Monday, October 2, 2017

I Witnessed Your Baptism Today

by Rob Goodale

There were two other baptisms, actually, though it was the last one -- yours -- that etched itself into my temporal lobe. No disrespect to the other two tots, who were equal recipients of sacramental grace. They simply were not as striking as you.

I watched from my pew with barely muted awe as a tiny human was completely disrobed, there literally in front of God and everybody, and thrice dunked into surely frigid water. You screamed and kicked and spit and probably shouted all kinds of words that would have made your mother blush, had anyone been able to understand you. No one did, which is fortunate for your mother, although it probably just made you even madder.

Once, twice, three times submerged into the living water, and then wrapped back up in your robe, caterwauling the entire time. Your father held you higher than Rafiki held Simba, the proudest dad in the whole dang place. It was then that I considered, despite our language barrier, whether perhaps I really did understand you after all. And I became a bit envious, truth be told, because there have been a great many times that I wanted to scream and kick and spit and shout all kinds of words that would make my mother blush. Since I am 26 and not currently being plunged into frigid water, such a reaction would not be met with same the smiles and laughter that greeted your crisis.
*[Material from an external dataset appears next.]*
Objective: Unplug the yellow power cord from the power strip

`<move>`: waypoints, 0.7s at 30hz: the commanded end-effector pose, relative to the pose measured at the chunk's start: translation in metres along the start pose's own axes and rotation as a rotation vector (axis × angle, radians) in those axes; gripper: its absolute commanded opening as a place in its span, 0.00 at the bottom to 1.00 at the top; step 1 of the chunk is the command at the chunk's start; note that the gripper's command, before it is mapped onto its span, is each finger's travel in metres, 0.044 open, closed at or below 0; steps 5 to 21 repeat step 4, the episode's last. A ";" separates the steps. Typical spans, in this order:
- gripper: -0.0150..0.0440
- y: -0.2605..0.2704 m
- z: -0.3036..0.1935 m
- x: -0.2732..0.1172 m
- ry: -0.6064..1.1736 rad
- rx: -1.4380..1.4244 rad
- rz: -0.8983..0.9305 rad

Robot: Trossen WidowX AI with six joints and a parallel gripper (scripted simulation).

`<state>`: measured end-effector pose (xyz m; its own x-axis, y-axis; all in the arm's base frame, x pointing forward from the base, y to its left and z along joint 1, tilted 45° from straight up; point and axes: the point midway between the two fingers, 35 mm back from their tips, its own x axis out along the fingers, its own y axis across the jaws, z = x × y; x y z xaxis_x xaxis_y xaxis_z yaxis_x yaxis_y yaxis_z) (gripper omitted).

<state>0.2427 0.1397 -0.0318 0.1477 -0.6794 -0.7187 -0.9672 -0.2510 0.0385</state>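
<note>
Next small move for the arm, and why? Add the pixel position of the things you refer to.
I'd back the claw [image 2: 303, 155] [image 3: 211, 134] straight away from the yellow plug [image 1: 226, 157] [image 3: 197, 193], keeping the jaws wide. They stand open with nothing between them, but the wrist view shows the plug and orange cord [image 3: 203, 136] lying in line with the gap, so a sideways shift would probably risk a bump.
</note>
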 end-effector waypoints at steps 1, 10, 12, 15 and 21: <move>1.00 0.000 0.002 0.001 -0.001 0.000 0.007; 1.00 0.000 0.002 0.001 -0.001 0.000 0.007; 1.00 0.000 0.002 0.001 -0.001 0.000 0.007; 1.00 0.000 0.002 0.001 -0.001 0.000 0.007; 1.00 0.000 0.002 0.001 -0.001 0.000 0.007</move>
You did not comprehend what was being done to you, only that it was unpleasant and unfamiliar and probably entirely shame-inducing, what with the public nakedness. How could you have known that at that very moment you were being plunged not only into the water, but into the most beautiful wild tragic desperate love story in the history of everything, one that spans millennia, and one that already has a happy ending.

The real hang up of the thing is, even if you had known that, the experience would have been just as excruciating, which is a word I use advisedly. I daresay this will not be the last time that someone you can barely see and do not recognize thrusts you headlong into a vast pool of incomprehensible grace.

Gazing at you up there on the altar made me do some real deep thinking, man. I thought of my favorite cantankerous child-turned-dragon, who had a somewhat similar experience. When I touch the water, they tell me I could be set free. Nobody seems to want to talk about how painful or terrifying it might be, except for you. Thank you for your prophetic screams, pleading with me to see the depth of love that made all this possible. Someday, perhaps you will see the significance of this day, and know why it made me cry.